INPUT DATA:
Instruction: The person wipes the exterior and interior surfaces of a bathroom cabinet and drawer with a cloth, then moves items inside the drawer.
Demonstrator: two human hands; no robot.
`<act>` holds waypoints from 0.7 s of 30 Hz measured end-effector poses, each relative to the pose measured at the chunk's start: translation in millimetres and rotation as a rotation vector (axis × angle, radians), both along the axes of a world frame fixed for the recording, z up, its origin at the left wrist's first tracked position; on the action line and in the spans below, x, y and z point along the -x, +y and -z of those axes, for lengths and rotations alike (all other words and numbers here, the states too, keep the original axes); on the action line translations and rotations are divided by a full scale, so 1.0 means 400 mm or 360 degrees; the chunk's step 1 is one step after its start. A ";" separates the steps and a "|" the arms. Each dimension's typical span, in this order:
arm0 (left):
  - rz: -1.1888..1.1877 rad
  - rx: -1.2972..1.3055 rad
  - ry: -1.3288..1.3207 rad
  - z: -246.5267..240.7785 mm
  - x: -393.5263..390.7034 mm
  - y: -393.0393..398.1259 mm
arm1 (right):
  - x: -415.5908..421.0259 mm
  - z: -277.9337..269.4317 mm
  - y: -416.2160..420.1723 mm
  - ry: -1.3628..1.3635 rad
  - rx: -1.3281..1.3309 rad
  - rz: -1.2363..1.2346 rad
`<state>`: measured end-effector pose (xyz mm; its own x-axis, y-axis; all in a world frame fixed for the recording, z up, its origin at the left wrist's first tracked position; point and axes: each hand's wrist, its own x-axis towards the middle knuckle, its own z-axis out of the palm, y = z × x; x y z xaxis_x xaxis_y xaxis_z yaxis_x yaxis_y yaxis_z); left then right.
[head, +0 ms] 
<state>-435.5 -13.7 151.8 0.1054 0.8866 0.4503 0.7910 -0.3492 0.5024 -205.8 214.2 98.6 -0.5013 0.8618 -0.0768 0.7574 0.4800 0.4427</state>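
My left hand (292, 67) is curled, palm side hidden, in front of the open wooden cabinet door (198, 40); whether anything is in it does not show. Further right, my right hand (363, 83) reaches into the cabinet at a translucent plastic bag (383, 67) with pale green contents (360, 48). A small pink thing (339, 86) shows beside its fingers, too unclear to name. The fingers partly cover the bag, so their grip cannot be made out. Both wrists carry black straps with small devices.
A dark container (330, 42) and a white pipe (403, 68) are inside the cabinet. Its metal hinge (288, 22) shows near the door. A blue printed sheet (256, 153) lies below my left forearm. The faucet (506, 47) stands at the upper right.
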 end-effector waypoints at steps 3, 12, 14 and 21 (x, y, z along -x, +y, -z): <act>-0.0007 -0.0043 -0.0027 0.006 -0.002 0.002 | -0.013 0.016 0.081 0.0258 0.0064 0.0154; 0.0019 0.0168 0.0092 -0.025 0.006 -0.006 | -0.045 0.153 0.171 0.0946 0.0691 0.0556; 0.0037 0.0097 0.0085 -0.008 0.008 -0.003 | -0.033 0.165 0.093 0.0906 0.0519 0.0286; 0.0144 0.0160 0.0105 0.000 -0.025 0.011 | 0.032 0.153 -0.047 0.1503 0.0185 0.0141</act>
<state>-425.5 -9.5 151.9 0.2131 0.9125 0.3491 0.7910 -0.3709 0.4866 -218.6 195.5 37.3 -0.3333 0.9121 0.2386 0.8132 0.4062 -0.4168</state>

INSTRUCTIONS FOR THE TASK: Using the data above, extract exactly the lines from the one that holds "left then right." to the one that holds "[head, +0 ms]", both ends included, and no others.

EXERCISE ANSWER:
`<state>`: measured end-effector pose (xyz mm; its own x-axis, y-axis; all in a world frame fixed for the recording, z up, its origin at the left wrist's first tracked position; point and axes: each hand's wrist, its own x-axis towards the middle knuckle, its own z-axis out of the palm, y = z × x; x y z xaxis_x xaxis_y xaxis_z yaxis_x yaxis_y yaxis_z); left then right.
[head, +0 ms] 

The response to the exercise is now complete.